I think that urgency was a mistake. I prefer a softer approach. People can go do whatever with their lives. I don’t care. They don’t have to be rational intellectual debaters. I was trying to help people who wanted help but some people felt pressured. I have issues with a lot of stuff I wrote in that article. I think it’s important to focus on people who come to me/philosophy on their own initiative, with their own positive motivations (or if they choose to go be public figures then wanting to debate them is fine). I think a lot of what Deutsch said about irrationality, and how he and Fitz-Claridge tried to recruit for TCS, ARR and CR, was toxic. I’m trying to stay away from that stuff now. It’s interesting to me that you like it enough to highlight it. I worry it may feel motivational and pump you up in a way that won’t last (but that’s just a general concern; it’s not based on personal knowledge about you).

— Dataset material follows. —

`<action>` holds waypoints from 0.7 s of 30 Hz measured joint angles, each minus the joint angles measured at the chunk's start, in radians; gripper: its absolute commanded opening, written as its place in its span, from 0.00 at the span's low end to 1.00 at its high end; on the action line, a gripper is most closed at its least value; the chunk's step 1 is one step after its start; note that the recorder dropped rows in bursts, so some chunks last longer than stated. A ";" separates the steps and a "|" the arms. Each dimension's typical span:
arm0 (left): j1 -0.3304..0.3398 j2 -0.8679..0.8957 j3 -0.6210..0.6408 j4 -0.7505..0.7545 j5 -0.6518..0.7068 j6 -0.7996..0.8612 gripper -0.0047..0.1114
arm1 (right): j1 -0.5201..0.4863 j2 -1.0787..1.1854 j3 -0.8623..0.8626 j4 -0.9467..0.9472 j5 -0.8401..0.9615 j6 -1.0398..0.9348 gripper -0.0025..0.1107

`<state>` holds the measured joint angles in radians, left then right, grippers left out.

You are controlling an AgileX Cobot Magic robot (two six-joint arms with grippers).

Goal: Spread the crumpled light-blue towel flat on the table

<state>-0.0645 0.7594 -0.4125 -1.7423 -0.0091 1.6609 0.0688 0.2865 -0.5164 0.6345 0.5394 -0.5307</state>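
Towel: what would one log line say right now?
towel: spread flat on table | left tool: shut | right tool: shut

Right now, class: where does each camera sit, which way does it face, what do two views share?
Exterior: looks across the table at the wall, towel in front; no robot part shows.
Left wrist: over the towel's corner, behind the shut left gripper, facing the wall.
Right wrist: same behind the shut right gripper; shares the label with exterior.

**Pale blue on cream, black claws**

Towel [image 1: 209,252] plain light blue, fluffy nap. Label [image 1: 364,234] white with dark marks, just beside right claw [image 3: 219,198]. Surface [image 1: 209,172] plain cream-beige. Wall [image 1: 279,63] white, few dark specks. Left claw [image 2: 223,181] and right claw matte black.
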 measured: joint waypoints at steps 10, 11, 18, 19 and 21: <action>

Also in general I think I underestimated the complexity of the world, of people, of social problems. I was really impressed by Deutsch and his grand ideas and I thought I knew a lot. And it was a lot and I know more now than before, but I now see myself as knowing less relative to the amount of knowledge needed to change the world or be really effective. I understand more about the difficulties and how much more there is that I don’t know. I’m less impressed with stuff like TCS – even if i hadn’t come up with some criticisms of TCS, I’d still just generally be more doubtful about how complete and useful it is, and be much more content for people who want to to take some inspiration from it, and not so interested in anyone doing it in a complete or consistent way. I also e.g. think that politics is harder than Deutsch thinks it is, and I’ve lowered my opinion of how well I can evaluate candidates or know what will or should happen. I don’t think other people are good at it either but I don’t care much. My goal isn’t to save the world or individuals. I don’t expect people to radically change from irrational to rational. If people would just ask intellectuals they follow to create debate policies, that’d be pretty good, and they would be contributing usefully to human progress without having to change their lives.
See also Curiosity – Toxic Attitudes about Greatness
I think maybe you like this because you see it as high stakes, important, urgent, a big deal, similar to some stuff above.
It is that in some sense. But my intention with it was partly the opposite: I wanted people to be more humble modest, curious, and less confident, arrogant, dismissive. Maybe there’s a better way I could approach this. One potential change would be discussing it more explicitly in terms of systemic issues and societal results rather than individuals.
I think a lot of people get kinda stuck and don’t know how to master the basics enough. I’m not sure what to do about it but I haven’t been bringing this up a lot because I’m not sure what would be really helpful for people. And it’s something people can feel bad about, so if you don’t have an effective solution to pair with it that can be bad. I do think there are valid abstract issues to be discussed and there are widespread problems where people struggle with all sorts of things due to having issues with other knowledge it builds on (e.g. when people struggle high school math or algebra, they often didn’t learn fractions well enough and revisiting some previous math can help).
People ought to work on small chunks and master stuff on a frequent basis, and I think that should be possible in theory, and I think I’m intuitively good at doing it, but I think a lot of people struggle to break it down and organize it correctly and get that to work, partly because it’s too complex to do just with spreadsheets or checklists, and a lot of intuition and wisdom is needed too.